Appellate practice + Virginia Tech Football = Virginia appellate practice. QED.

A stretch? Maybe. But I’m going to go with it because I get a kick out of the raw savagery of Seventh Circuit practice.

Anyway, here are some of the highlights of the two articles, in no particular order:

  1. Rebuttal in Oral Argument. Garner asked Judge Easterbrook how to best use rebuttal time in oral argument. The response was classic: “The very best use of rebuttal time is not to use it.” Overall, this is excellent advice. Waiving rebuttal not only signals confidence in your argument, but it also prevents you from saying something stupid at the last minute, thereby wresting defeat from the jaws of victory. But this also brings up an intersting dynamic in the Supreme Court of Virginia: Justice Goodwyn is developing a terrifying habit of sitting quietly through each party’s affirmative argument, then asking a devasting question on rebuttal. Did his understanding of the case just crystallize during argument–or has he been lying in wait the whole time, like a sniper in a black nightgown, just waiting to punish the appellant who says one word too many? Either way, I don’t think that the Court will let you waive rebuttal if one of the Justices still has an issue or two to sort out.
  2. Can You Win a Case at Oral Argument? Judge Easterbrook thinks so: “It is possible to win cases at oral argument. I’ve seen it done. I’ve seen it done watching other advocates do it. I seen it done as a judge.” And how do you do that? By participating in a conversation with the panel, paying careful attention to its questions, and answering the hardest questions that the court can throw at you.
  3. Don’t Ever Say that You Didn’t Try the Case Below. Total copout. If you’re not sufficiently familiar with the record to answer the judges’ questions, then what are you doing at the lectern in the first place? Judge Easterbrook has considered instructing a law clerk to shoot spitballs at any lawyer who tries to dodge a question this way. The panel already knows that you weren’t trial counsel. This just isn’t helpful. On the other hand, Judge Easterbrook notes, it is very impressive to a judge when you are able to answer a fact-based question with a precise citation to the record. And here’s the trick: If a lawyer is familiar with the Court, he should be able to anticipate the key questions about the record and include the pertinent citations on an index card or an argument module.
  4. Think Like a Judge.
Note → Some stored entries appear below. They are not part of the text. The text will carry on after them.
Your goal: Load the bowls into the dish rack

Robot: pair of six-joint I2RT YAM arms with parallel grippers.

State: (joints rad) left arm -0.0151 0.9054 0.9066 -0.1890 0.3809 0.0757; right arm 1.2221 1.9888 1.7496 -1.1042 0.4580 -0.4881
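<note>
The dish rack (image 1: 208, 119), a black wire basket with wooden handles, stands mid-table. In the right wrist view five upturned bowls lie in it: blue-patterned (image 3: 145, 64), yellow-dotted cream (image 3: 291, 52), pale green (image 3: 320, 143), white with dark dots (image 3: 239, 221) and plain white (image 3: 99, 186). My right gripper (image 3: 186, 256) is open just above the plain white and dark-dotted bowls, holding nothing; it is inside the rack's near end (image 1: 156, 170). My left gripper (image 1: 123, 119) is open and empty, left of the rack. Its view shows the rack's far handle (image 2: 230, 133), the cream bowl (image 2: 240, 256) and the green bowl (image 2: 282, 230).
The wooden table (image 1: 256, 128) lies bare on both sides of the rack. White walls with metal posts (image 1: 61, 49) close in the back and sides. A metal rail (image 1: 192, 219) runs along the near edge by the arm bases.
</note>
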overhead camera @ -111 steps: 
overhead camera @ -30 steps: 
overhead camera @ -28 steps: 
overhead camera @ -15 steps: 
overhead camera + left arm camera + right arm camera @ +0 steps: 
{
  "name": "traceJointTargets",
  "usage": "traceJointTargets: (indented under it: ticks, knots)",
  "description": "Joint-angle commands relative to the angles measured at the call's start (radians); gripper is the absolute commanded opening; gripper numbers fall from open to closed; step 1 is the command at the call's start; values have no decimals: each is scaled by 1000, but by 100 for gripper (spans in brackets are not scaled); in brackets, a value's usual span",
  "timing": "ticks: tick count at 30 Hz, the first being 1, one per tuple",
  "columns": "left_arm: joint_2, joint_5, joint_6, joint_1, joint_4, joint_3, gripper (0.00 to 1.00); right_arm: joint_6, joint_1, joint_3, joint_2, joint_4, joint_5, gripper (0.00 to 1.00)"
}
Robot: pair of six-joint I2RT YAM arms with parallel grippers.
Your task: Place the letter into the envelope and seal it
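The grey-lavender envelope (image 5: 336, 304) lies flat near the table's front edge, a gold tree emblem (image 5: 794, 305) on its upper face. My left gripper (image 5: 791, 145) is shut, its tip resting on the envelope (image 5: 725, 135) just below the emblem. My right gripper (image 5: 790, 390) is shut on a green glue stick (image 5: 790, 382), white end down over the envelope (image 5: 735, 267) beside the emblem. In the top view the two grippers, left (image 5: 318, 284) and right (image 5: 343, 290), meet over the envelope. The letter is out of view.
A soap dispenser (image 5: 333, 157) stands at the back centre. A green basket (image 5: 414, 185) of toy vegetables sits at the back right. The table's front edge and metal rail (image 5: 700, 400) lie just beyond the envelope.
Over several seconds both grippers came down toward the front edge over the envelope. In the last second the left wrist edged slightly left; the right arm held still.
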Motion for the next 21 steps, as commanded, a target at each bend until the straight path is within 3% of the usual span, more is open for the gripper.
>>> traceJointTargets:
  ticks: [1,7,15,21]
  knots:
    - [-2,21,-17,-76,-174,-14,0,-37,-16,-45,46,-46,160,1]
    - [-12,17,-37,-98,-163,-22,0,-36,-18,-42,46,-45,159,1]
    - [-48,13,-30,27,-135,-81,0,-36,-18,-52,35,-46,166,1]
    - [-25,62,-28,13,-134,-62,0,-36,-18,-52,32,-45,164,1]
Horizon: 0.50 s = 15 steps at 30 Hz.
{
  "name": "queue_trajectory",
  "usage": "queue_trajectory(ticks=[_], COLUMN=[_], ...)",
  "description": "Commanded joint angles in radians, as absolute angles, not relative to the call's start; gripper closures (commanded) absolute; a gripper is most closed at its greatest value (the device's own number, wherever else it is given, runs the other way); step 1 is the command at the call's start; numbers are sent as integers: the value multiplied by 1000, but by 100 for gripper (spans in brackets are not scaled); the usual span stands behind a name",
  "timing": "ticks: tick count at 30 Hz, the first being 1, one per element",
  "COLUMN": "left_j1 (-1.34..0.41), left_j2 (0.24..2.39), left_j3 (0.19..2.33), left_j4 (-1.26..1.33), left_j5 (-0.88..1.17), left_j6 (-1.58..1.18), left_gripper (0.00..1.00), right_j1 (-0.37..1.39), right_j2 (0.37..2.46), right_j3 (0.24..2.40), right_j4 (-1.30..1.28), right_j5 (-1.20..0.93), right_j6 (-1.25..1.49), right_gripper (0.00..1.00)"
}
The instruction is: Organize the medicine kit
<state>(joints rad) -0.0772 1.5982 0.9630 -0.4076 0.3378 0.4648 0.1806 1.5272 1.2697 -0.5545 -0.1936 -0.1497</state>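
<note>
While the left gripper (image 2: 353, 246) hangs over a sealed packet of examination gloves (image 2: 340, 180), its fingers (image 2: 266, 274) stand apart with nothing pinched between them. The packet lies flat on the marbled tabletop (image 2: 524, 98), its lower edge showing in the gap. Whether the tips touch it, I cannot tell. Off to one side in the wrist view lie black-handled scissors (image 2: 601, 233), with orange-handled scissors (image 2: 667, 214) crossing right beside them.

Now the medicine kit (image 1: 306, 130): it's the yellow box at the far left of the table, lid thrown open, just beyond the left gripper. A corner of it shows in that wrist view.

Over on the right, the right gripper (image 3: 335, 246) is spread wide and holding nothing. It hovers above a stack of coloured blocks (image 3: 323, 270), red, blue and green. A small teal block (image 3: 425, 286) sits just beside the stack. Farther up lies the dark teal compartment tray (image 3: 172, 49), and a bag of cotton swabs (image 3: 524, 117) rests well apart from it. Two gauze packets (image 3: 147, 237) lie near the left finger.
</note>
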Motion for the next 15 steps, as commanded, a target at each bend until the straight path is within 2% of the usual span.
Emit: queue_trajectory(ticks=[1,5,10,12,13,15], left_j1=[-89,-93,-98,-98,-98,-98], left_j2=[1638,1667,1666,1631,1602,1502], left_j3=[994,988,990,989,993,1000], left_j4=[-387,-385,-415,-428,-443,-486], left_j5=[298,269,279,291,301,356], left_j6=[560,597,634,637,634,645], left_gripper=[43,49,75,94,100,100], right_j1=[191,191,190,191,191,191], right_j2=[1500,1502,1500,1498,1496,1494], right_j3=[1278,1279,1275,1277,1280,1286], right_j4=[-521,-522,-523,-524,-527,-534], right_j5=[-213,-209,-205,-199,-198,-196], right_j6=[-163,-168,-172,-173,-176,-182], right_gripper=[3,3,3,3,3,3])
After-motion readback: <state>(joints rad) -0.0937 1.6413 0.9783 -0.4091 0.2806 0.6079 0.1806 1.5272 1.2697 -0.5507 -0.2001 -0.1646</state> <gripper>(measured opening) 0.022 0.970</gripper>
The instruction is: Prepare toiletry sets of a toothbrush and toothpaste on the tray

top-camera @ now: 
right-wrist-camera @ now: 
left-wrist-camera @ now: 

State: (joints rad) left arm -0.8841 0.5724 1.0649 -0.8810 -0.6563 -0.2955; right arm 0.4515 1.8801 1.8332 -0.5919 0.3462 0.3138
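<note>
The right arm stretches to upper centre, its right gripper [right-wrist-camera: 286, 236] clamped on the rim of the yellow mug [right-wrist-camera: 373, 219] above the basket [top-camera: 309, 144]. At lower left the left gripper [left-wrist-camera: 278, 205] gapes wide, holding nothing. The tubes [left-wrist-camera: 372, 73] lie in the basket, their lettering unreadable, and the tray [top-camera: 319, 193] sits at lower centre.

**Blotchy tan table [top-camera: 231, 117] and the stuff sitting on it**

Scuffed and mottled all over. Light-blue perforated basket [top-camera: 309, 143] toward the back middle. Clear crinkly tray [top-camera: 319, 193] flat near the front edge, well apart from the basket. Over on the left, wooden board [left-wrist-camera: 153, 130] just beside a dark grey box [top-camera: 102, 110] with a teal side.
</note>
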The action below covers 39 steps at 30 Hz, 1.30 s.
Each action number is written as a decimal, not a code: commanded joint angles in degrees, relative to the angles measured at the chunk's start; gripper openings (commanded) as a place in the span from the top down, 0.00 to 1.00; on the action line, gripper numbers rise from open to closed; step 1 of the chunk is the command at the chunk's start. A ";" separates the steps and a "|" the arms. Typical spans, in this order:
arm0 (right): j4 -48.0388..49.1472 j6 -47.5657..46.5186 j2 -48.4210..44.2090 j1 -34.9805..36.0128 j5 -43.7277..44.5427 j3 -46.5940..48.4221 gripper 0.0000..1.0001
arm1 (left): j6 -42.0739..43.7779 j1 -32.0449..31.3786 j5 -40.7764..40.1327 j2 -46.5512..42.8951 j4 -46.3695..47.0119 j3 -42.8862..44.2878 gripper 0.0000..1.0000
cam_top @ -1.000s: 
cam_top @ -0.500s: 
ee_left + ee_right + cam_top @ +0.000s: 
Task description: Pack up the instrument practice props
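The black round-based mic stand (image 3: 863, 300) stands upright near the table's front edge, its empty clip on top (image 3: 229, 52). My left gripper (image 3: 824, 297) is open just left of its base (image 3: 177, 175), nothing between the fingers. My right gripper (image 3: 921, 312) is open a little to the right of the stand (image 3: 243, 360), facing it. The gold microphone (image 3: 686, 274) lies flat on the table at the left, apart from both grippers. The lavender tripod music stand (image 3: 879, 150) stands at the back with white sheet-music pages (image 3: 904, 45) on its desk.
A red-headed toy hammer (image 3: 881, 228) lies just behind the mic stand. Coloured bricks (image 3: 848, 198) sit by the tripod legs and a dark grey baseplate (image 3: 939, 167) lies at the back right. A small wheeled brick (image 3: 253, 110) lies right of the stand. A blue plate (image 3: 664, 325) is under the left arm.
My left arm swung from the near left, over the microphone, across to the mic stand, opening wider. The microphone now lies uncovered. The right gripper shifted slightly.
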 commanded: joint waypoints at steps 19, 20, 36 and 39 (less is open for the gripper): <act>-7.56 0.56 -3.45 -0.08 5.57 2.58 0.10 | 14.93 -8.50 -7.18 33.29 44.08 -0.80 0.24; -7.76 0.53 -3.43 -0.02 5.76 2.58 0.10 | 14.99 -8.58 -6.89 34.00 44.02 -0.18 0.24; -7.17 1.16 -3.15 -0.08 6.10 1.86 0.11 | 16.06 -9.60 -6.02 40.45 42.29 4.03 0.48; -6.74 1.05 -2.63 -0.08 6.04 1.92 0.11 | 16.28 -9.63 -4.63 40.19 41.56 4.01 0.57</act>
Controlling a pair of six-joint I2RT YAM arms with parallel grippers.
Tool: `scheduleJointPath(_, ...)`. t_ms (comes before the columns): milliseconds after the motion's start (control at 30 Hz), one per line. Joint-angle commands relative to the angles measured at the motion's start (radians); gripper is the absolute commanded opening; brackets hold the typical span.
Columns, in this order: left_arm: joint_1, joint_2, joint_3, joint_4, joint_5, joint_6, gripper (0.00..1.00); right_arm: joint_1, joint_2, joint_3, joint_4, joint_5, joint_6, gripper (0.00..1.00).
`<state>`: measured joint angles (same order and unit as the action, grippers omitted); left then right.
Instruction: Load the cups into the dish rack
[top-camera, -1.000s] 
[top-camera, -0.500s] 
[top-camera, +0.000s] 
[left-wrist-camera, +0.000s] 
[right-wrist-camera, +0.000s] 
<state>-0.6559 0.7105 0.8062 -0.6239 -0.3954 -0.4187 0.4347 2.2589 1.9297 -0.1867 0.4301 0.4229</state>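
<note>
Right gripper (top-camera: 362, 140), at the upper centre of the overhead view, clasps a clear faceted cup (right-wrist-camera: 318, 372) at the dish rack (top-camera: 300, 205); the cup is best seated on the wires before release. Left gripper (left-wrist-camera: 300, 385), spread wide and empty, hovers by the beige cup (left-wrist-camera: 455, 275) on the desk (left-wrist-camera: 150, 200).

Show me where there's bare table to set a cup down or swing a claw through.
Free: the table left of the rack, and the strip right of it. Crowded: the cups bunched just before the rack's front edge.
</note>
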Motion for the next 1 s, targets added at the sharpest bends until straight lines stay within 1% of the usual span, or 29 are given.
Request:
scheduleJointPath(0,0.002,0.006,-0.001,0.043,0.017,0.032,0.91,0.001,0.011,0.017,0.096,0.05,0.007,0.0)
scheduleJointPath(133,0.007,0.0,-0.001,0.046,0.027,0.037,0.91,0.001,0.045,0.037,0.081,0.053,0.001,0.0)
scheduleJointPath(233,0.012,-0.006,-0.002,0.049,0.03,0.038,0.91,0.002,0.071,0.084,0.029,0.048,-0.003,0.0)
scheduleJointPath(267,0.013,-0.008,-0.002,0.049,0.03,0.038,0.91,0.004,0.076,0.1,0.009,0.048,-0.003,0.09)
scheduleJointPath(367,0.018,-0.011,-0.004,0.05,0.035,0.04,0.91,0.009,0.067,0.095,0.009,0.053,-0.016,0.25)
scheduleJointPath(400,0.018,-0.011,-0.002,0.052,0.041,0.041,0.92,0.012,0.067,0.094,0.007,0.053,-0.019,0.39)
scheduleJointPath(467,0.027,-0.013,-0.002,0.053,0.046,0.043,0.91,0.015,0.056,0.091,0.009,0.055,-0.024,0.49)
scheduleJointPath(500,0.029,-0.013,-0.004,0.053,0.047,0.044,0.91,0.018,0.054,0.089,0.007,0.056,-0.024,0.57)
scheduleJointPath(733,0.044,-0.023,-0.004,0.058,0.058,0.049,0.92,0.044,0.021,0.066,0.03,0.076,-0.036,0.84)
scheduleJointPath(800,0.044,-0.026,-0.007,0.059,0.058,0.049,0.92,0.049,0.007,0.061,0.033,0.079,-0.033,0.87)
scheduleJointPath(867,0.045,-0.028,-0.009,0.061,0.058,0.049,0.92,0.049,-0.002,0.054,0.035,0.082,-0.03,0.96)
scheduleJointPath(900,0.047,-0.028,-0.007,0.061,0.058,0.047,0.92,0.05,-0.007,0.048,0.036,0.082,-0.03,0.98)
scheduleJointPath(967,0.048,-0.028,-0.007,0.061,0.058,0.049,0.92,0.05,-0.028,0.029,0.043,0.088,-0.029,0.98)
Judge Easterbrook notes that appellate judges are generalists–and extremely busy generalist at that. The first step in crafting an effective presentation is to keep both of these aspects of the judge’s life in mind. This means that the appellate lawyer “serves as a translator, taking a specialist’s knowledge and making it accessible to a generalist.” That necessarily includes translating jargon and acronyms into English, and providing sufficient background and concrete examples to ground your argument.
  5. Know Your Audience. This point is handled so well that I’ll just quote it verbatim: “The Court’s work is of a piece; Oliver Wendell Holmes would say that particular decisions were just fragments of a single fleece. To see what happens in one case is to know how best to approach the next. Interpretive principles and strategies are common across cases. Both reading the opinions and watching the arguments tells you what kinds of contentions are congenial and what kinds are not. Judges can reveal this information by facial expressions as well as by spoken questions or expressions of exasperation in opinions.” 23 Fed. Cir. B. J. 6 (footnote call omitted). Elsewhere, Judge Easterbrook cites Holmes for the proposition that a jurisdiction’s highest court recapitulates the law in that jurisdiction every 20 years. Bottom line: It’s crucial to keep abreast of new opinions as they are issued, and there’s no substitute for actually watching oral argument.
  6. Stay Positive. Litigation too often devolves into a cycle of denial: the answer denies the complaint, the motion for summary judgment denies the answer, the appellant’s opening brief denies the district court’s conclusions, and so it goes. “This is a trap. You don’t win cases by explaining where the other side messed up, or where some judge erred. You win cases by presenting the winning argument. That is, explain why you are right, and not why someone else is wrong.” Id. at 6-7.
  7. BUTTERICK! Finally, Judge Easterbrook closes with a paean to typography, which is “frequently horrid” in the briefs he sees. He closes with a shout-out to Matthew Butterick’s Typography for Lawyers, which is just a dazzling little book and a solid addition to any lawyer’s library. Said the dork whose partners call him “Atticus Font.”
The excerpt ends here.